There are days when being a MotoGP journalist can be hard work. You spend hours each day trying to wheedle tidbits of information from unwilling conversation partners, then hours chasing round after riders.
You top it off with hours trying to spin a day’s worth of platitudes into something vaguely readable and semi-interesting, before hopping into bed for five hours’ sleep, only to do it all over again.
There were years when writing race reports containing any entertainment value was a hard slog through tiny details, as for much of the Bridgestone years, the riders would pretty much finish in the order in which they qualified. You keep doing it from a deep love of the sport, and the hope of better days.
You keep doing it for days like today. Sunday at Assen saw not one, but three breathtaking races.
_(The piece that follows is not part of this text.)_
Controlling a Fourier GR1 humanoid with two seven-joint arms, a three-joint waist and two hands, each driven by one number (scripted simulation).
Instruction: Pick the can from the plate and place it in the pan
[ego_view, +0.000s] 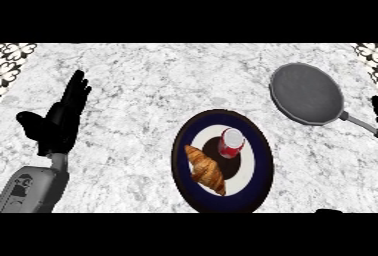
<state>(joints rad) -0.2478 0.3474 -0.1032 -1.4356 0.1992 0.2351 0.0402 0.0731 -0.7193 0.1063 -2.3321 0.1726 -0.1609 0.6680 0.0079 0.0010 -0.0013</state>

Each race was packed with a season’s worth of drama, and combined spectacular passing, raw, undiluted speed, tricky weather conditions and surprise results from the first race through to the last.
It was a reminder that majestic tracks produce phenomenal racing. A reminder that we are living through a new golden age of Grand Prix racing, with the outcome of any of the three races completely up in the air on any given weekend.
Above all, though, it was a reminder that we are watching giants of the sport at play. In twenty years’ time, when MotoGP fans come to draw up their lists of the top ten racers of all time, at least half of the names they choose will have been on the grid on Sunday. Assen was a veritable cornucopia of racing greatness.